Association entre les substances perfluoroalkylées et l’hypertension gestationnelle ainsi que la prééclampsie dans l’étude MIREC

 Cette étude s’intéresse au rôle possible des substances perfluoroalkylées (PFAS) dans l’apparition des troubles hypertensifs de la grossesse, notamment l’hypertension gestationnelle et la prééclampsie.

Les PFAS sont une famille de polluants chimiques persistants, largement utilisés dans l’industrie pour leurs propriétés antiadhésives, imperméabilisantes et résistantes aux graisses et à la chaleur. On les retrouve notamment dans certains emballages alimentaires, textiles traités, revêtements antiadhésifs et produits industriels. Ces molécules sont surnommées parfois « polluants éternels » car elles se dégradent très lentement dans l’environnement.


Objectif de l’étude

Les chercheurs ont voulu déterminer si l’exposition maternelle aux PFAS pendant la grossesse était associée à un risque plus élevé de :

  • hypertension gestationnelle ;
  • prééclampsie.

L’hypothèse étudiée était que ces contaminants environnementaux pourraient perturber certains mécanismes impliqués dans la grossesse, notamment :

  • la fonction vasculaire ;
  • l’inflammation ;
  • le métabolisme lipidique ;
  • la régulation hormonale.


Méthodologie

Les chercheurs ont utilisé les données de la cohorte canadienne MIREC (Maternal-Infant Research on Environmental Chemicals), une grande étude suivant des femmes enceintes afin d’évaluer l’impact des contaminants environnementaux sur la santé maternelle et infantile.

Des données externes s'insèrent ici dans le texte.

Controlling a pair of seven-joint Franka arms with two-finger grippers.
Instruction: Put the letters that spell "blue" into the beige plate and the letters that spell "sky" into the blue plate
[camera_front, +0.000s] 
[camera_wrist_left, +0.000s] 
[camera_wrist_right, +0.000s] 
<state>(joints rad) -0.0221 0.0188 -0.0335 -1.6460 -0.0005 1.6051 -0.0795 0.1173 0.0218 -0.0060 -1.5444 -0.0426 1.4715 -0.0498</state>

Ils ont mesuré plusieurs PFAS dans le sang maternel pendant la grossesse puis comparé les concentrations retrouvées chez les femmes ayant développé :

  • une grossesse normale ;
  • une hypertension gestationnelle ;
  • une prééclampsie.


Résultats principaux

Les chercheurs ont observé que :

  • certaines concentrations élevées de PFAS étaient associées à une augmentation du risque de troubles hypertensifs de grossesse ;
  • l’association avec la prééclampsie variait selon les molécules étudiées et selon le sexe du bébé ;
  • les résultats suggèrent que l’exposition aux PFAS pourrait participer au développement de complications hypertensives pendant la grossesse.

Cependant, les auteurs soulignent que les résultats ne permettent pas d’affirmer une relation de cause à effet directe. Il s’agit d’une association statistique, qui nécessite d’être confirmée par d’autres recherches.


Lien possible avec la prééclampsie

Cette étude est intéressante dans le cadre de la prévention de la prééclampsie car elle apporte un argument supplémentaire concernant le rôle potentiel de l’environnement maternel avant et pendant la grossesse.

Les PFAS pourraient favoriser un terrain propice à la prééclampsie par plusieurs mécanismes possibles :

1. Stress oxydatif

Les PFAS pourraient augmenter la production de radicaux libres, participant au déséquilibre oxydatif observé dans la prééclampsie.

2. Dysfonction endothéliale

La prééclampsie implique une atteinte des cellules qui tapissent les vaisseaux sanguins (endothélium). Les contaminants chimiques pourraient perturber cette fonction vasculaire.

3. Inflammation chronique

Une exposition prolongée aux polluants pourrait maintenir un état inflammatoire de bas grade, considéré comme un facteur impliqué dans la physiopathologie de la prééclampsie.

4. Perturbation hormonale

Certains PFAS sont suspectés d’avoir des effets de perturbateurs endocriniens, pouvant influencer les adaptations physiologiques nécessaires à une grossesse saine.